Detta così, però, la notizia non è completa. Infatti, il piano fissa anche criteri e vincoli molto rigidi per la difesa dell’ambiente e individua le aree naturali escluse dalle attività di ricerca. Oltre a restringere l’ambito della produzione al gas naturale, con l’obiettivo, non dichiarato di raddoppiare la produzione con altre 3 miliardi di metri cubi in più, il 10% del nostro fabbisogno.

"Arrivano regole certe", fanno sapere dal Ministero, anche se le associazioni ambientaliste sono già sul piede di guerra. "Lo stop alla moratoria delle trivellazioni in mare è un passo avanti, ma non basta. A breve, se vogliamo aumentare la produzione, saremo costretti a fare un nuovo provvedimento", dice il sindaco di Ravenna Michele De Pascale, la città che si batte da anni per riprendere le estrazioni. L’hub dell’Alto Adriatico, che si estende dal Veneto all’Abruzzo, da solo vale ben oltre la metà del metano estratto in Italia.

Ma in concreto, quali saranno le aree dove partiranno subito le trivellazioni? In primo luogo saranno prese in considerazione solo le richieste arrivate dopo il 2010. Quelle precedenti non sono compatibili con le regole dell’impatto ambientale.

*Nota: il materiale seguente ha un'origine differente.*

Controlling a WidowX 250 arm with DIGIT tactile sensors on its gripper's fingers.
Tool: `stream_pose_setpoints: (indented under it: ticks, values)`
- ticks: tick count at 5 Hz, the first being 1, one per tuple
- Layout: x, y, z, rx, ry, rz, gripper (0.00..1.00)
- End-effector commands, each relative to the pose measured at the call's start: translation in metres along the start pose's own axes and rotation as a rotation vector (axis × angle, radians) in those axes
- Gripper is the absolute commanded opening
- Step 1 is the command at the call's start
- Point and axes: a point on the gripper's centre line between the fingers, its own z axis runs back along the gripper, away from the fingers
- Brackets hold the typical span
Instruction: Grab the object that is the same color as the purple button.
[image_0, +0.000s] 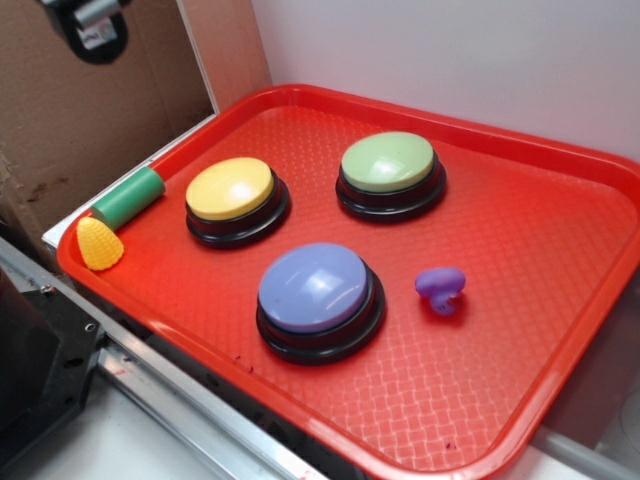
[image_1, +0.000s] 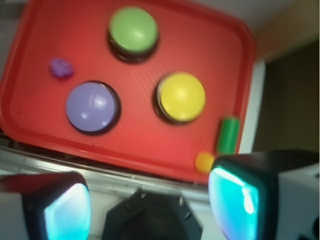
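On the red tray (image_0: 560, 200) the small purple toy (image_0: 441, 289) lies alone on the textured floor, just beside the purple button (image_0: 318, 290) on the side away from the yellow button (image_0: 233, 192), and nearer the tray's front rim than the green button (image_0: 390, 166). Nothing touches it, so a descent from above looks clear, though the purple button's black base is close on one flank. The toy looks light, soft and rubbery, lumpy with a rounded cap over a narrower foot; it would likely squash a little and could roll or squirt out if pinched on the cap's curve, so closing across its middle, low down, seems safest. The gripper (image_1: 150, 200) hangs high over the tray's near edge, well apart from the toy, its fingers (image_1: 235, 200) spread wide and holding nothing. A green cylinder (image_0: 128, 197) and a yellow corn-like toy (image_0: 99, 244) rest at the far corner.
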Motion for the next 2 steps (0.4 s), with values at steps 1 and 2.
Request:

L’area terrestre su cui si applica il piano – si legge nel documento di sintesi – è pari al 42,5% del territorio nazionale. Le Regioni interessate sono: Abruzzo, Basilicata, Calabria, Campania, Emilia-Romagna, Friuli-Venezia Giulia, Lazio, Lombardia, Marche, Molise, Piemonte, Puglia, Sicilia, Toscana (solo due concessioni) e Veneto.

L’area marina interessata è pari all’11,5% delle zone aperte, quelle cioè dove è concessa la ricerca e la coltivazione di idrocarburi. Sotto i riflettori soprattutto le prospezioni in mare. Le aree interessate saranno quelle del Canale di Sicilia, le coste dell’Adriatico fra le Marche e l’Abruzzo, quelle di fronte alla Puglia e, il golfo di Taranto e quelle di Venezia. Per quanto riguarda la terraferma, potrebbero sbloccarsi una cinquantina di permessi di ricerca per quasi 12mila chilometri quadrati di territorio in Abruzzo, Basilicata, Calabria, Campania, Emilia-Romagna, Lombardia, Molise e Puglia. Altri permessi di ricerca per 14mila chilometri quadrati vedono coinvolti Piemonte, Sicilia, Veneto e Marche.

Tra le aree che non potranno più essere interessate da attività di ricerca e coltivazione, le Regioni Valle d’Aosta, Trentino-Alto Adige, Liguria, Umbria, in parte Toscana e Sardegna, e a mare il 5% della intera superficie marina sottoposta a giurisdizione italiana.

Insomma, se l’obiettivo dichiarato è quello di razionalizzare e fermare "trivella selvaggia", è ovvio che con la crisi energetica in atto, l’impennata del prezzo del gas e, soprattutto la necessità di potenziare al massimo i giacimenti esistenti, il decreto potrebbe avere un altro effetto: quello di accelerare le trivellazioni e intensificare le estrazioni. E sicuramente non è un caso se, nel provvedimento, il ministero sottolinea che nel 2020 la produzione di gas naturale è calata dell’11,36% rispetto all’anno precedente mentre c’è stata un incremento della produzione di olio greggio del 26,13%.